=== Begin Enclosure ===
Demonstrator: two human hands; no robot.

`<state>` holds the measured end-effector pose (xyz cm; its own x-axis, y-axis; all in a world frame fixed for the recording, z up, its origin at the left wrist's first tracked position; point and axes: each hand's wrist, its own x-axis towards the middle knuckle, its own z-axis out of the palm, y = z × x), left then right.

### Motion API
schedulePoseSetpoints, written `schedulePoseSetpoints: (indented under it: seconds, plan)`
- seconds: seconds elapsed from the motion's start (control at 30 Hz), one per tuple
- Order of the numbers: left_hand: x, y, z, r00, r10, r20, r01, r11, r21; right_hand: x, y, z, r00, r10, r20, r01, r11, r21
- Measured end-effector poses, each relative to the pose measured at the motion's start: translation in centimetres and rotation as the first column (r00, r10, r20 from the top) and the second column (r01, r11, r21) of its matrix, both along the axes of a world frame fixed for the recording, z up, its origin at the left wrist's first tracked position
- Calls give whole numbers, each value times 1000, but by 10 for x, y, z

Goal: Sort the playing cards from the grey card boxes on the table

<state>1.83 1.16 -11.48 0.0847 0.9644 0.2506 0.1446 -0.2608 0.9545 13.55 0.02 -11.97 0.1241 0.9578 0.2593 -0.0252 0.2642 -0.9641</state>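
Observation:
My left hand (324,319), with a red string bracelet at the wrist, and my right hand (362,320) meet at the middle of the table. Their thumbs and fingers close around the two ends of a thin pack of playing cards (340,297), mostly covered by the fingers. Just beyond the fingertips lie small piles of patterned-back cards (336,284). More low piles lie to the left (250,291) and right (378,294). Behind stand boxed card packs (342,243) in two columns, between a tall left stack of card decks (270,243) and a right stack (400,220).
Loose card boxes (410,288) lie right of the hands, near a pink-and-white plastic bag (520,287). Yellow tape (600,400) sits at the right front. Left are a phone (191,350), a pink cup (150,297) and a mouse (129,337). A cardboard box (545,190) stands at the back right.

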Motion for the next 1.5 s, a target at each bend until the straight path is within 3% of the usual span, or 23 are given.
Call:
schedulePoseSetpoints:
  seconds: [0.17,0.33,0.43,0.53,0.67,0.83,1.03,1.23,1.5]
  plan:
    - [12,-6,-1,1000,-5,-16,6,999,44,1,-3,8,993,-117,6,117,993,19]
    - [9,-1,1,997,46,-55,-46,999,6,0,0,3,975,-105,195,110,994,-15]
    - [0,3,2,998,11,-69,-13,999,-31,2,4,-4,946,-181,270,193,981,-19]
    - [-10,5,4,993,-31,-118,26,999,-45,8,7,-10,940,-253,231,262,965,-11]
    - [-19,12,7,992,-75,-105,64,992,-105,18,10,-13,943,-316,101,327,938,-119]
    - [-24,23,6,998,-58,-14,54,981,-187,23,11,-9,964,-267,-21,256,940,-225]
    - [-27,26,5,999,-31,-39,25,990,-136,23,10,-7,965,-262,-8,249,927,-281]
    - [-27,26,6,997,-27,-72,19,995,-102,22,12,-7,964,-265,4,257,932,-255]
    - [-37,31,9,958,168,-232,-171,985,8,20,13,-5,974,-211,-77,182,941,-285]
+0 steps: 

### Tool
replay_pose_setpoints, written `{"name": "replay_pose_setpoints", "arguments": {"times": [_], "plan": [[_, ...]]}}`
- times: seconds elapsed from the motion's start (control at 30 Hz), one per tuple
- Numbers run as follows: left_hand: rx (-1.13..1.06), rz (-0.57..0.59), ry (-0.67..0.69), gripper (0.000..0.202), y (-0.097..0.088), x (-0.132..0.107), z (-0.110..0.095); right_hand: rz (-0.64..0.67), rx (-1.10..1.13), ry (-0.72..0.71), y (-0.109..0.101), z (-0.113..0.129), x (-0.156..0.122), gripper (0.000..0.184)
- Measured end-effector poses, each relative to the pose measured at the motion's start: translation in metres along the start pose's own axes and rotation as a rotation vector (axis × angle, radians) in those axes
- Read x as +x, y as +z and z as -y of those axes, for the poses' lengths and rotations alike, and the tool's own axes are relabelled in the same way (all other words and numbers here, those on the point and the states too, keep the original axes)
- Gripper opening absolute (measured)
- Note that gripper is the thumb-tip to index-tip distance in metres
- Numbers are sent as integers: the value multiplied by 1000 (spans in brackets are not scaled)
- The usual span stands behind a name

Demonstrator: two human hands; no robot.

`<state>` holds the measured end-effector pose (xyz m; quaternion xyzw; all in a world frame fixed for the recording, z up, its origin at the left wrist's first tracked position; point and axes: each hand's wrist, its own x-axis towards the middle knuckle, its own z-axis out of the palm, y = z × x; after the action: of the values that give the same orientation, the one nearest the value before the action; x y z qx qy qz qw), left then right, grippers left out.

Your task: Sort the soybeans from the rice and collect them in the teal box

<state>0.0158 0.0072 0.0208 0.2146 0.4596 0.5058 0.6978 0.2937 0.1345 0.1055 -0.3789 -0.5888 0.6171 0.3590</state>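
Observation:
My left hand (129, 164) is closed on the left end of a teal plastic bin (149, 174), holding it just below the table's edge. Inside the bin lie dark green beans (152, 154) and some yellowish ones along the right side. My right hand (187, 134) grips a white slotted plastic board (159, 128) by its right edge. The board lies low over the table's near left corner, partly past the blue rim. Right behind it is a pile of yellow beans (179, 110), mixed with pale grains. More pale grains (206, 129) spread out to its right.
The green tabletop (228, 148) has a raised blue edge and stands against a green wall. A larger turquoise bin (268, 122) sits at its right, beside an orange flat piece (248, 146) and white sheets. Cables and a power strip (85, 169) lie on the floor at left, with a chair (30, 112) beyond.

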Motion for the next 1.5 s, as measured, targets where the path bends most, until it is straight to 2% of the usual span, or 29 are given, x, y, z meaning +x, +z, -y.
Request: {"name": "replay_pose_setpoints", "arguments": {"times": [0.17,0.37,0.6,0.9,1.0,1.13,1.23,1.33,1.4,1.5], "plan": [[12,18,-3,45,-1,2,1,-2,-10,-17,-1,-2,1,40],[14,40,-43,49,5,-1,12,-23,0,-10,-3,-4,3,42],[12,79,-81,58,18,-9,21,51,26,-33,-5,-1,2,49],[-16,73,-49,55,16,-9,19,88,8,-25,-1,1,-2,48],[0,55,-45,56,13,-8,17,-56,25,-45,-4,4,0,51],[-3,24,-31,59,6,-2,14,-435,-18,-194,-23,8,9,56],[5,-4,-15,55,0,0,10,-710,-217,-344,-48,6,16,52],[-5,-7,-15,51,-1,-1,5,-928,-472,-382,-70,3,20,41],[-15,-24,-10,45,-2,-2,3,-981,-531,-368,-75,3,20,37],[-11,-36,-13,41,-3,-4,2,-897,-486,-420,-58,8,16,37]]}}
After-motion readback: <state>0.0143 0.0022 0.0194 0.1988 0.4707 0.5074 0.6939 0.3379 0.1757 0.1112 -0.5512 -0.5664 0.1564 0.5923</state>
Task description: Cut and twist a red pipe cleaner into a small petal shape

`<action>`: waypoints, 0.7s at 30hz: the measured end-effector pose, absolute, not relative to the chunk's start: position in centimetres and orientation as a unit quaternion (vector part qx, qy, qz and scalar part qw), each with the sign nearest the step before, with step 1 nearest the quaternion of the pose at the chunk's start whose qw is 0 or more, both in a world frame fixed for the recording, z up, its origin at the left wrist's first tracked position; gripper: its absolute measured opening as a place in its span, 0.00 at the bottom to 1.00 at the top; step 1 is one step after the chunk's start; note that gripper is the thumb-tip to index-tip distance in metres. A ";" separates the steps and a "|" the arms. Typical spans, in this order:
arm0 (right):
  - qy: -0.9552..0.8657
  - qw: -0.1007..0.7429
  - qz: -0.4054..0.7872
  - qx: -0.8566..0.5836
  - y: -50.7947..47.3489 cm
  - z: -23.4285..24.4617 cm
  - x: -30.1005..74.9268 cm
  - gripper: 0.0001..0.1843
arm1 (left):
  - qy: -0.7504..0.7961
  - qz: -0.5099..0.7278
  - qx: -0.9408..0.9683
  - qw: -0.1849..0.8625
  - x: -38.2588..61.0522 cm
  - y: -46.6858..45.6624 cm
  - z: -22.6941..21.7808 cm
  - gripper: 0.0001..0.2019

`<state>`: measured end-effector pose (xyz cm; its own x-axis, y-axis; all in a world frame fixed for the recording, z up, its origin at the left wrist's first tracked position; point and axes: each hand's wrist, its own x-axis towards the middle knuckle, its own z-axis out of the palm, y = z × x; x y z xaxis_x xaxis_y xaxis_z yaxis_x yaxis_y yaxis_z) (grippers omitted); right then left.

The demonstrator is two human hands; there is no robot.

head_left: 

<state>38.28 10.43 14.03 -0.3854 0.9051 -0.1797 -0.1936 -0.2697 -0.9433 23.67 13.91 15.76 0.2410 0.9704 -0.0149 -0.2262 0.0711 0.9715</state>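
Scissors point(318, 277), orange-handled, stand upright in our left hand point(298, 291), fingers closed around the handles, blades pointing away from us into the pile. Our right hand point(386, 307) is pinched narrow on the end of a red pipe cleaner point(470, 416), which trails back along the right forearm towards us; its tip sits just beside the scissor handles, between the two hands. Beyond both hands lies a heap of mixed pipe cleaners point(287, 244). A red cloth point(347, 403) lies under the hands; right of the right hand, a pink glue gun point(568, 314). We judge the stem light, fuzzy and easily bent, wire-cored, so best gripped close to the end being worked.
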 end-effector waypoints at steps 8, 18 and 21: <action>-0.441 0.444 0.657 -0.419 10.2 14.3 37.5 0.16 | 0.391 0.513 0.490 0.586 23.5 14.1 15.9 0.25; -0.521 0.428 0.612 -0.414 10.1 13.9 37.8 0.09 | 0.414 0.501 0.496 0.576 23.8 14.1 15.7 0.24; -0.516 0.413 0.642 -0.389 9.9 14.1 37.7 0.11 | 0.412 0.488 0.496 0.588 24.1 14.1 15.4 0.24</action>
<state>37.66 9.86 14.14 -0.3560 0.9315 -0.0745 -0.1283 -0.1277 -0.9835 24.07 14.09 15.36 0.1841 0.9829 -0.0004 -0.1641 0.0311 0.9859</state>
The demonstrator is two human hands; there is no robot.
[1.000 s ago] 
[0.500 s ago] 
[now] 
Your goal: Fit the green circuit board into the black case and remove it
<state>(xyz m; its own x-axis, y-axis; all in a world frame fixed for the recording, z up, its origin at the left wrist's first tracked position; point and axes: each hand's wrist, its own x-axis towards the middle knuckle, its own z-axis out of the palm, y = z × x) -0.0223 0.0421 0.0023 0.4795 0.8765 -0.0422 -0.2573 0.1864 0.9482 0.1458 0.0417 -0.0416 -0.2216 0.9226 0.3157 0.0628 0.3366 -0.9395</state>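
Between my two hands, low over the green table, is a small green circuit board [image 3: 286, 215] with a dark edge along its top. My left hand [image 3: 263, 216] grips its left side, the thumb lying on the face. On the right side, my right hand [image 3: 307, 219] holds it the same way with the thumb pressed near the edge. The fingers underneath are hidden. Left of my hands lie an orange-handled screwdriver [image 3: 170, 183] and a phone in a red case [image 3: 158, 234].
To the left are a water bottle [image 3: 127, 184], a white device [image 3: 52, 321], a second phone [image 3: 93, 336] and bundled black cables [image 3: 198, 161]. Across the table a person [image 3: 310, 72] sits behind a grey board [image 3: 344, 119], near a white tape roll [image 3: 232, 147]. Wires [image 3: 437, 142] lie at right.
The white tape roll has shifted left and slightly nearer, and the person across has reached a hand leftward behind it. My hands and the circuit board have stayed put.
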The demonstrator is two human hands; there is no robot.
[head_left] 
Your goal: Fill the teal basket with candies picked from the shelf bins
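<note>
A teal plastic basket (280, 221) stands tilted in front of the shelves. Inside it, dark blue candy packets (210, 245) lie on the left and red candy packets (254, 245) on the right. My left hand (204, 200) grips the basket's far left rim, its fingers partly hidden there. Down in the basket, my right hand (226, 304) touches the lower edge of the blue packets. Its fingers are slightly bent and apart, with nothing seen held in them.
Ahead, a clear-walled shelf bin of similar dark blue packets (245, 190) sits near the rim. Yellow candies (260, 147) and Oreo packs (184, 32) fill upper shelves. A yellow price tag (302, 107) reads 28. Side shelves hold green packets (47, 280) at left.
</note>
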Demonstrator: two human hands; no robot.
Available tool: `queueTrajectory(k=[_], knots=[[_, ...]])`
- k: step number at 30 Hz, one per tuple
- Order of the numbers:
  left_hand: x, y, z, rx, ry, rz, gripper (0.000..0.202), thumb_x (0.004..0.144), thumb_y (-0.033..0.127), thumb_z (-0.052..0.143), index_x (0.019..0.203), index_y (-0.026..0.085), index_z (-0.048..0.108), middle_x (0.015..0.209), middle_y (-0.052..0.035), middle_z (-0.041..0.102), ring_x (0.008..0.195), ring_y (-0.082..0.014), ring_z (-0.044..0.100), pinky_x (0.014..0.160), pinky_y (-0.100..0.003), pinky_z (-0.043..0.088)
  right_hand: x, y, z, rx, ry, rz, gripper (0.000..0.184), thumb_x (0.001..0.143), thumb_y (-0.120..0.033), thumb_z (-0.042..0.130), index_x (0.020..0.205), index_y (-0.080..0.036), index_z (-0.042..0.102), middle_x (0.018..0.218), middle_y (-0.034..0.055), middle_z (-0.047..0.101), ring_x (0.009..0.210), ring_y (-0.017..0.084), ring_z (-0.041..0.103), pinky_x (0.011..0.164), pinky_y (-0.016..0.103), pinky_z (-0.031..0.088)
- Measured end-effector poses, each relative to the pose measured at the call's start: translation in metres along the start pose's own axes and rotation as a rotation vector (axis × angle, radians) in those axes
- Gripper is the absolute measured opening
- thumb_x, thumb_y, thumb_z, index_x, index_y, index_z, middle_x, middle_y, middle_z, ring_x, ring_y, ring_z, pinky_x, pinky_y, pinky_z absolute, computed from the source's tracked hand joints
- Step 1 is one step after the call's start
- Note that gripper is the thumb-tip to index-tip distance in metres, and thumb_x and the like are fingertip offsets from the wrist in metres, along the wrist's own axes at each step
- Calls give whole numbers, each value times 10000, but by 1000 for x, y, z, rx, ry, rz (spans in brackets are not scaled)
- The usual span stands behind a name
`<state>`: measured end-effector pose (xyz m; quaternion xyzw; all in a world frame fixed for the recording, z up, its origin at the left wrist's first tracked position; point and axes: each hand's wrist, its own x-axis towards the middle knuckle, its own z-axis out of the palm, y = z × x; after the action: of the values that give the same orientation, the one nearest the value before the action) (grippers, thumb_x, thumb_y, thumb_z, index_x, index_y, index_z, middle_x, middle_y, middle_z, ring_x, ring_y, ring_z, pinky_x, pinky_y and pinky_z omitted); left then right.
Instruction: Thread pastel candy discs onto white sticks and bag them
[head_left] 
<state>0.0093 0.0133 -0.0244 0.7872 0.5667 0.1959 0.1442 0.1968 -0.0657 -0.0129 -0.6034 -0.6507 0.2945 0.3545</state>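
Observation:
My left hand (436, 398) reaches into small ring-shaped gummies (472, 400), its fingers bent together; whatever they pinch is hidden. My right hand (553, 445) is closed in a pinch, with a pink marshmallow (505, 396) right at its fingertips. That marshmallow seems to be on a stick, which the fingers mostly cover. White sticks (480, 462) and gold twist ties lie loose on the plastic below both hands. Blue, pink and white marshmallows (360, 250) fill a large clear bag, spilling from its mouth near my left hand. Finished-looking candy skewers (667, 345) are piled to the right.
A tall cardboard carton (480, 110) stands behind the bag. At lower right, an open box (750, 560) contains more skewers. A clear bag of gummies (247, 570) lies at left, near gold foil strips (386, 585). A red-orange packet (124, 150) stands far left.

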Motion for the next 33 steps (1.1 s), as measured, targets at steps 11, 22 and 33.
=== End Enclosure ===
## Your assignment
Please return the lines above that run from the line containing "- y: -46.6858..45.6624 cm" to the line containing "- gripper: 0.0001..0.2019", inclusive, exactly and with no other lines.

## Written response
  - y: -46.6858..45.6624 cm
  - z: -22.6941..21.7808 cm
  - gripper: 0.0001..0.2019

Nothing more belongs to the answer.